The task manages three nested timestep rates:

  • Simulation dt (sim_dt) — the MuJoCo physics timestep (e.g. 2ms). This is set in the MuJoCo model and determines numerical integration accuracy.
  • Control dt (ctrl_dt_ms) — how often robot controllers update ctrl (e.g. 20ms). Each control step runs ctrl_dt / sim_dt simulation sub-steps.
  • Policy dt (policy_dt_ms) — how often the policy is queried for a new action (e.g. 200ms). Each policy step runs policy_dt / ctrl_dt control steps.

A single call to task.step(action) corresponds to one policy step: it sets the action on the controllers, then loops over n_ctrl_steps_per_policy control ticks. On each control tick, the controllers write ctrl and the env advances n_sim_steps_per_ctrl simulation sub-steps. This means the physics is simulated at high frequency for stability while the policy and controllers operate at their own (slower) rates.

Important: task.reset() does not call env.reset(). The task assumes the environment is already in the desired physical state (set up by the sampler). It only resets its own bookkeeping: step counter, caches, sensors, and registered policy.

Concrete example: PickTask adds lift-based rewards, success checking via object height, and task-specific sensor configuration.

Task Sampler

A task sampler owns the environment lifecycle and generates randomized task instances. It loads scenes (houses), places robots and objects, configures cameras, and constructs a concrete Task.

Base class: BaseMujocoTaskSampler

What it does that a task doesn't:

Task Sampler Task
Owns the env Yes (creates and closes it) Holds a reference
Loads/compiles scenes Yes (MjSpec, assets, houses) No
Randomizes placement Yes (robot pose, objects, lighting) No
Implements reset/step No Yes
Defines reward/success No Yes

Key interface:

  • sample_task()BaseMujocoTask | None — the main entry point; loads or reuses a scene (an env), randomizes it, and returns a ready-to-use task
  • randomize_scene(env, robot_view) — abstract; subclass randomizes lighting, textures, dynamics, joint noise
  • _sample_task(env) — abstract; subclass selects objects, places the robot, configures the task, and returns a Task instance

Concrete example: PickTaskSampler selects a graspable object from candidates, places the robot within reach, generates referral expressions, and returns a PickTask.

Episode lifecycle

A typical episode flows through these layers:

  1. Construct samplerPickTaskSampler(config) seeds RNG; env is None until the first scene loads.

  2. task = sampler.sample_task() — Loads or reuses a house scene (an env), randomizes object/robot placement, and constructs a PickTask. The env is now in a specific physical state.

  3. obs, info = task.reset() — Clears episode bookkeeping (step counter, caches). Resets sensors and the registered policy. Returns the first observation.

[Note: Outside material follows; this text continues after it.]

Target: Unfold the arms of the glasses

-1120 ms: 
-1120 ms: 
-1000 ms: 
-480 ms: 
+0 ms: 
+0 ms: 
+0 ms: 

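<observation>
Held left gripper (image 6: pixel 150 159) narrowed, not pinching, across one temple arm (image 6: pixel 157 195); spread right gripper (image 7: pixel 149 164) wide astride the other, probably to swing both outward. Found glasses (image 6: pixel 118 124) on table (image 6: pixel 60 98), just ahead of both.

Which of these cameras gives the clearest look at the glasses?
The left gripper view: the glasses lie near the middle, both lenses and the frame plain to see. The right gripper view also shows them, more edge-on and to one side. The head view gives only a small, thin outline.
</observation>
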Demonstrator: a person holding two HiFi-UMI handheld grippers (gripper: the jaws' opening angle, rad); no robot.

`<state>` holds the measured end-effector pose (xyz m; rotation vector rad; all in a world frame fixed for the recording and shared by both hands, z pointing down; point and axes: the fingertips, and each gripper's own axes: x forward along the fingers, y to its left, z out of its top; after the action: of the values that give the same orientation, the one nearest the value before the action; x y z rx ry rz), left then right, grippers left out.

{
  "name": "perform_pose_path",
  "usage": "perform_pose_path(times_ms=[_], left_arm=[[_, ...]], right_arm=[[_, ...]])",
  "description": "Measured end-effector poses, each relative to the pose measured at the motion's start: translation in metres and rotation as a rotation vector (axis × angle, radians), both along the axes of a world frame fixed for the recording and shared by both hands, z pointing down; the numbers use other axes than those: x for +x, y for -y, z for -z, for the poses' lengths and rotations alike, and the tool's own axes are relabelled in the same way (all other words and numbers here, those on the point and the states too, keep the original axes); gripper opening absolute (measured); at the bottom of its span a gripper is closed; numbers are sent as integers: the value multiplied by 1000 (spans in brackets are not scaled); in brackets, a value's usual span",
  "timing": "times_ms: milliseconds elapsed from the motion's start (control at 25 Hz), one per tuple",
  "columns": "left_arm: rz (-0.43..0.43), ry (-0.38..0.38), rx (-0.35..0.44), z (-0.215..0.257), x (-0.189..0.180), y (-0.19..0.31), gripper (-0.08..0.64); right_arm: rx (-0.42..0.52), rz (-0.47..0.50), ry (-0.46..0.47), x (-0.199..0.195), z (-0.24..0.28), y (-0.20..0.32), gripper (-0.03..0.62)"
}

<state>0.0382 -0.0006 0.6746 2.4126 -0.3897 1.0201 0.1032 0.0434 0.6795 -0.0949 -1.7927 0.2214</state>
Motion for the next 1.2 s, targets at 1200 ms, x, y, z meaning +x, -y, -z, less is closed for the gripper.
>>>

The MuJoCo state is not reset here.

  4. obs, reward, terminated, truncated, info = task.step(action) — The action dict (keyed by move group ID) is dispatched to robot controllers. The env steps MuJoCo forward. Sensors produce the next observation.

  5. Terminationtask.is_done() returns True when the task succeeds, a "done" action is sent, or the horizon is reached.

  6. Next episode — Call sampler.sample_task() again. The sampler may reuse the same compiled scene or load a new house.

Ownership: The sampler owns and closes the env. Closing a task only clears its env reference without shutting down the simulator.